Plusieurs membres de l'équipe ont demandé à venir ici pour la mixité sociale et culturelle des publics. « Des gens en situation de grande précarité, parfois des paumés... Et des profs de lettres, des retraités du quartier. Ça crée une richesse », avance l'un deux. On y rencontre aussi des musiciens cherchant des CD confidentiels parmi le fonds de 15 227 titres. L'ensemble des collections est en cours de requotation : on abandonne la classification décimale Dewey, « pour que le public se repère plus facilement », justifie Aurelia Maggiore. Autre projet en cours : réaménager le petit hall d'accueil. « Et ne pas choisir la facilité en mettant un espace presse ! » En attendant, des visiteurs s'installent autour des tables, et une chorale y a posé son piano électrique pour s'entraîner.
« Il y a un vrai vivre-ensemble. Des jeunes vont parler fort, des gens vont râler, mais il n'y a pas de tensions », sourit un bibliothécaire. La médiathèque n'a pas été touchée par les émeutes de l'été, « contrairement au conservatoire, qui a été caillassé. On fait partie des meubles. Les jeunes énervés du quartier sont venus ici gamins et ados. » Les ados, Anatole Audoin essaie de les vouvoyer au maximum. Le jeune bibliothécaire aux cheveux bleus est lui désigné, comme ses collègues, par un badge indiquant son prénom.
À l'étage, c'est l'espace des jeunes. « Tous les jours, des habitants me demandent d'acquérir tel ou tel roman. On essaie de répondre favorablement », témoigne la bibliothécaire jeunesse Virginia de Sousa, ici depuis six ans. L'équipe accueille les 80 classes du secteur.
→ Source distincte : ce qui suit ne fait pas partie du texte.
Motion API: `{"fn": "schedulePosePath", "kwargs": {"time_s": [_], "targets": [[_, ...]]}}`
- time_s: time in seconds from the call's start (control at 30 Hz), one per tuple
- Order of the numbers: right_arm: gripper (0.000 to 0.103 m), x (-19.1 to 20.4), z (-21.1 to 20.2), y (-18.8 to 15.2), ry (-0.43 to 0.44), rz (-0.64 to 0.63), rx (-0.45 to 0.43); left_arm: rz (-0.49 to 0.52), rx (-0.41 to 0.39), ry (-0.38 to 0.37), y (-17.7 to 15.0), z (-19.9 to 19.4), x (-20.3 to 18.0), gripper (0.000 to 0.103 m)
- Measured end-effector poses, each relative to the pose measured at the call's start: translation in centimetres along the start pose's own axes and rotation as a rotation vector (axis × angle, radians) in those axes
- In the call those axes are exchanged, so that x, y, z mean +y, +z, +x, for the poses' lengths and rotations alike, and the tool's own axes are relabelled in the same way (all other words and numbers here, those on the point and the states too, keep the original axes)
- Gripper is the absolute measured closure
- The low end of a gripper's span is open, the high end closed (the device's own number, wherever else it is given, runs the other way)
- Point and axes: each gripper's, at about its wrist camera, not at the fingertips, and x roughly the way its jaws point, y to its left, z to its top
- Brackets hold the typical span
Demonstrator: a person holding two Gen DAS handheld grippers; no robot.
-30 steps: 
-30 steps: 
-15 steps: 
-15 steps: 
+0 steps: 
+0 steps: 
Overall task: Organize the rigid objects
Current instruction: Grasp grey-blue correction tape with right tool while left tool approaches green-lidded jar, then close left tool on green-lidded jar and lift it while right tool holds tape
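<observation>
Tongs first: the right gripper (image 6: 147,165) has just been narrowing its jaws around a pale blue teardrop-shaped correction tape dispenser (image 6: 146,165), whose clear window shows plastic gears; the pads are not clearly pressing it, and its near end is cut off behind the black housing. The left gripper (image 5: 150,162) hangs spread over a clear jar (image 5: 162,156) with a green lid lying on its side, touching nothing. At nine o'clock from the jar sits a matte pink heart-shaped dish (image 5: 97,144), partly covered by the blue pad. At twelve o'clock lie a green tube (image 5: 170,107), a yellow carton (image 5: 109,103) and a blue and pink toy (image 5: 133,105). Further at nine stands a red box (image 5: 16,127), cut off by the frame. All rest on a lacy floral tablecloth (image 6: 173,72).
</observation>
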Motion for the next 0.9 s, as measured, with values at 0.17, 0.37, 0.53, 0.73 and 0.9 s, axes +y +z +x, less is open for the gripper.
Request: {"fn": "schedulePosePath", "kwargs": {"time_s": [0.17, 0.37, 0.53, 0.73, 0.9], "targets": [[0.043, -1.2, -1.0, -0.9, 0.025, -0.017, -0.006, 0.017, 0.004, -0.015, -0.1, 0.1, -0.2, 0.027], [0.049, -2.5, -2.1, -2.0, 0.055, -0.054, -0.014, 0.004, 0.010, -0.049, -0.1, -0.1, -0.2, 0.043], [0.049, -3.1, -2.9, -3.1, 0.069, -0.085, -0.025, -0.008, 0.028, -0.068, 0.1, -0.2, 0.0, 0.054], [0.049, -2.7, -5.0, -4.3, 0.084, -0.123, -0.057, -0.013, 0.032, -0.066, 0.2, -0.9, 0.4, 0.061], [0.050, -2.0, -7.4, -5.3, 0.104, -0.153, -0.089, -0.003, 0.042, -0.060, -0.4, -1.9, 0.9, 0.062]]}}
Au moment de notre venue, l'atelier sur les illusions d'optique est complet. « Ce sont des enfants du quartier », reconnaît Aurelia. Ils sont suspendus aux lèvres du charismatique David Sauvineau, le bibliothécaire qui anime cet atelier de vulgarisation en ayant appris chacun des dix prénoms. « Les ateliers qu'on fait ici, on peut les faire hors les murs », indique-t-il. Les bibliothécaires s'expriment aussi dans la radio locale, à travers leur nouveau podcast lancé à la rentrée. En attendant, on rencontre devant l'une des entrées extérieures de la médiathèque Rose, 21 ans, assise à écouter de la musique. La Néo-Calédonienne, arrivée dans la ville il y a trois mois, ignore l'existence de la bibli Triangle. « C'est bien de lire quand tu n'as pas de téléphone », reconnaît-elle en levant le nez de son mobile. Elle a tout de même lu tous les Naruto. Et se réjouit quand elle apprend que « la bibliothèque a des jeux vidéo ?! »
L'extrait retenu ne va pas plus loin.